Supercar biru tua itu berhenti di lampu merah.
"Dia di sekolah," jawab Sarkon dari pengeras suara. "Jika Maria menelepon ke rumah, aku ingin tahu."
"Ya, Tuan," sebuah suara berat terdengar. "Aku akan segera memberitahu Sophie."
"Ada kabar soal pengintai?"
"Ya. Kami memiliki seseorang di sana. Dia akan mengawasi Nona Maria."
"Jika ada yang tahu tentang rencana ini, kamu tahu apa yang akan terjadi kepadamu, Karl." Suara Sarkon setenang laut mati.
"Ya, Tuan. Aku akan membayarnya dengan nyawaku," kata suara di speaker terus terang. Kemudian, dia mengatakannya seperti sedang membacakan sumpah, "Tidak akan ada yang terjadi pada Nona Maria."
"Laporkan semuanya padaku," perintah Sarkon. Lampu berubah hijau, dan dia pelan-pelan menginjak pedal gas.
"Tentu saja, Tuan."
"Itu saja." Raksasa yang menonjol itu menekan tombol di konsol. Panggilan itu berakhir tiba-tiba seperti saat dimulainya.
Setelah beberapa persimpangan, mobil itu kembali berhenti di lampu merah.
Kali ini, Sarkon membenamkan dirinya dalam keheningan yang melanda.
Mata birunya yang lesu melirik ke kursi kosong di sampingnya. Tiba-tiba, Maria ada di situ, membalas senyumannya.
Setelah menghela napas, Maria hilang lagi.
Dia mengatupkan rahangnya dan melihat ke jalan di depan. Lampu berubah hijau, dan dia tancap gas.
*****
Supercar itu melaju menyusuri bentangan jalan ke arah vila. Mobil itu belok ke kiri, menuruni lereng, dan meluncur ke garasi seukuran lapangan sepak bola.
Pintu mobil biru tua itu terbuka ke atas, dan si raksasa menawan dengan setelan biru-kelamnya segera keluar dan bergegas menuju Albert.
"Pelajaranku," kata Sarkon pelan.
Albert membungkuk dan pergi.
Sarkon melintasi serambi besar dengan langkah panjang, melewati beberapa pelayan yang membungkuk di hadapannya, dan melewati pintu putih tinggi ke ruang kerjanya.
Dia berjalan ke meja antik yang megah dan duduk di kursi besar.
Dia meremas dahinya.
Sakit kepalanya kembali.
Setiap kali Maria jauh darinya, kepalanya berdenyut-denyut seperti ada bor mekanik yang menggali di dalamnya.

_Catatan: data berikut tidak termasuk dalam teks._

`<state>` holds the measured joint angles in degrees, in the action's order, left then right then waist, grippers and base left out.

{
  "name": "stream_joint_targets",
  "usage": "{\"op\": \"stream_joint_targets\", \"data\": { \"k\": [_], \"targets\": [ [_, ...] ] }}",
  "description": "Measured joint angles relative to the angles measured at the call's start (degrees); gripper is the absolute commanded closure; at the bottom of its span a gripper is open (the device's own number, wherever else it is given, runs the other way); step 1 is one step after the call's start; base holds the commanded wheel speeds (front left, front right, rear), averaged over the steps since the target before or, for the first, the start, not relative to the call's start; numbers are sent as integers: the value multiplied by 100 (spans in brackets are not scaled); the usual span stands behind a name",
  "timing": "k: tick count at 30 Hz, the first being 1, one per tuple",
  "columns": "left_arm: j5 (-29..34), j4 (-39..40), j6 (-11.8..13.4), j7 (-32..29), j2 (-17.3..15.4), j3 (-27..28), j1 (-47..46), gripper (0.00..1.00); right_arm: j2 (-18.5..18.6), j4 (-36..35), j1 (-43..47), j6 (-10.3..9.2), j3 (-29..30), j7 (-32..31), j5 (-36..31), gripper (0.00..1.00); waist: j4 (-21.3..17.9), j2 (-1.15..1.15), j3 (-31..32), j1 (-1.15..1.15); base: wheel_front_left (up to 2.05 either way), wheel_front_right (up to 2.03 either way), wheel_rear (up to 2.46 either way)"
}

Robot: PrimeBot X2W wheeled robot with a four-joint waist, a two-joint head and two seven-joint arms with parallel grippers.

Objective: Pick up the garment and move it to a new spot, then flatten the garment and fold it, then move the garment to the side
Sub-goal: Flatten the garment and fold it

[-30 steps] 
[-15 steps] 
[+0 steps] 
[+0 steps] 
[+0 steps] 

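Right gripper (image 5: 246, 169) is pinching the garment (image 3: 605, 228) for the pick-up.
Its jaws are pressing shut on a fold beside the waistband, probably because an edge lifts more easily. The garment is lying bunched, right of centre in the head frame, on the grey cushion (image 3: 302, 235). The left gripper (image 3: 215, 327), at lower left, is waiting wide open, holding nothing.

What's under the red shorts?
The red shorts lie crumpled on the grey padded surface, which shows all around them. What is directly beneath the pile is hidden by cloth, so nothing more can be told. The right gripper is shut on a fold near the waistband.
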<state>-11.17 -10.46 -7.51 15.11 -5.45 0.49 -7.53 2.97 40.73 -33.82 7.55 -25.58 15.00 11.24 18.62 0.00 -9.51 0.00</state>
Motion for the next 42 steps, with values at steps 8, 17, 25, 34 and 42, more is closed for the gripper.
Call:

Maria sudah dewasa sekarang. Berhenti mengkhawatirkannya.
Tapi dia tidak bisa.
Dan dia tidak mau.
Sampai Maria menemukan suami yang sempurna, seseorang yang bisa melindunginya dari semua bahaya dan memberinya keluarga yang sempurna, baru setelah itu, dia akan benar-benar merelakannya.
Memikirkan hal itu, jantungnya mulai berdebar.
Pintu-pintu tiba-tiba terbuka.
selirnya merangsek masuk.
"Sayang! Di situ kamu rupanya!"
Sarkon menatap ke Albert. Dia ada di pintu sambil memegang nampan berisi kopi.
Pelayan itu mengangguk dan menutup pintu.
Lovette merayap ke arah Sarkon. "Dari mana saja kamu, seksi?" dia berkata dengan genit.
"Aku mengantar Maria ke sekolah," jawab Sarkon dengan nada datar.
Lovette melemparkan kepalanya ke belakang dan tertawa, "Ho, ho, ho, ho!" Dia mencondongkan tubuh ke depan saat jari-jarinya menyentuh paha pria itu yang berotot. Suaranya terdengar berahi. "Kamarmu... atau kamarku?"
Menatap mata biru yang menghanyutkan itu, Lovette meletakkan tangannya di paha dalam Sarkon yang hangat dan dengan lembut meremas otot-ototnya. Dia berbisik menggoda, "Atau di sini saja?" Bibir merah cerahnya mendekat ke bibir atas Sarkon yang memikat.
"Apa yang kamu lakukan?" suara berat itu bertanya dengan dingin.